### TASK DESCRIPTION
What follows is data; output all of it exactly as given.

### PROVIDED MATERIAL

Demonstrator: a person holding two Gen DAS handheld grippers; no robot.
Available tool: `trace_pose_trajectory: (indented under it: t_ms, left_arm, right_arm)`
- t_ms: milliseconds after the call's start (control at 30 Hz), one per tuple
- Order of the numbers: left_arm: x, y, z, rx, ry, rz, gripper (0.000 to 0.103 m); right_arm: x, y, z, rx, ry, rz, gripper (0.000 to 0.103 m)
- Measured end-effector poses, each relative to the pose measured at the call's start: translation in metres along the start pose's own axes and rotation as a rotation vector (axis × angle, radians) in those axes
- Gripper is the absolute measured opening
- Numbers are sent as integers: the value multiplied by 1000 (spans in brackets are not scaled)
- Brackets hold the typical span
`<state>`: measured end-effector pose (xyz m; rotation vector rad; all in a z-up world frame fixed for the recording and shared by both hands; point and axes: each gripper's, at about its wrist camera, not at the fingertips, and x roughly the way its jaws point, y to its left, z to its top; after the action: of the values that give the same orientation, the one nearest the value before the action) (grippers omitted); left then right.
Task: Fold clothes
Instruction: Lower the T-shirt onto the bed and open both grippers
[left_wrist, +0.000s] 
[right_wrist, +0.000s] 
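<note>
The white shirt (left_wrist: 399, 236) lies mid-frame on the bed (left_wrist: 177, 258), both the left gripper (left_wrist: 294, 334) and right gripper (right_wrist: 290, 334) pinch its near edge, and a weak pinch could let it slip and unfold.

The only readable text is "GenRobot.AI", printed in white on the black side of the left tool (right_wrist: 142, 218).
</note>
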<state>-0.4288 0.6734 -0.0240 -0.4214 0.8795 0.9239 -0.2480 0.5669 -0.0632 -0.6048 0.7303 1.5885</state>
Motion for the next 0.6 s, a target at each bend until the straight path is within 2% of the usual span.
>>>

### ANSWER TO THIS TASK
Demonstrator: a person holding two Gen DAS handheld grippers; no robot.
Available tool: `trace_pose_trajectory: (indented under it: t_ms, left_arm, right_arm)`
- t_ms: milliseconds after the call's start (control at 30 Hz), one per tuple
- Order of the numbers: left_arm: x, y, z, rx, ry, rz, gripper (0.000 to 0.103 m); right_arm: x, y, z, rx, ry, rz, gripper (0.000 to 0.103 m)
- Measured end-effector poses, each relative to the pose measured at the call's start: translation in metres along the start pose's own axes and rotation as a rotation vector (axis × angle, radians) in those axes
- Gripper is the absolute measured opening
- Numbers are sent as integers: the value multiplied by 1000 (spans in brackets are not scaled)
- Brackets hold the typical span
`<state>`: measured end-effector pose (xyz m; rotation vector rad; all in a z-up world frame fixed for the recording and shared by both hands; point and axes: each gripper's, at about its wrist camera, not at the fingertips, and x roughly the way its jaws point, y to its left, z to its top; after the action: of the values that give the same orientation, the one nearest the value before the action) (grippers omitted); left then right.
Task: Fold clothes
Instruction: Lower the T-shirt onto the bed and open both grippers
[left_wrist, +0.000s] 
[right_wrist, +0.000s] 
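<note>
The white shirt (left_wrist: 399, 236) lies mid-frame on the bed (left_wrist: 177, 258), both the left gripper (left_wrist: 294, 334) and right gripper (right_wrist: 290, 334) pinch its near edge, and a weak pinch could let it slip and unfold.

The only readable text is "GenRobot.AI", printed in white on the black side of the left tool (right_wrist: 142, 218).
</note>
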<state>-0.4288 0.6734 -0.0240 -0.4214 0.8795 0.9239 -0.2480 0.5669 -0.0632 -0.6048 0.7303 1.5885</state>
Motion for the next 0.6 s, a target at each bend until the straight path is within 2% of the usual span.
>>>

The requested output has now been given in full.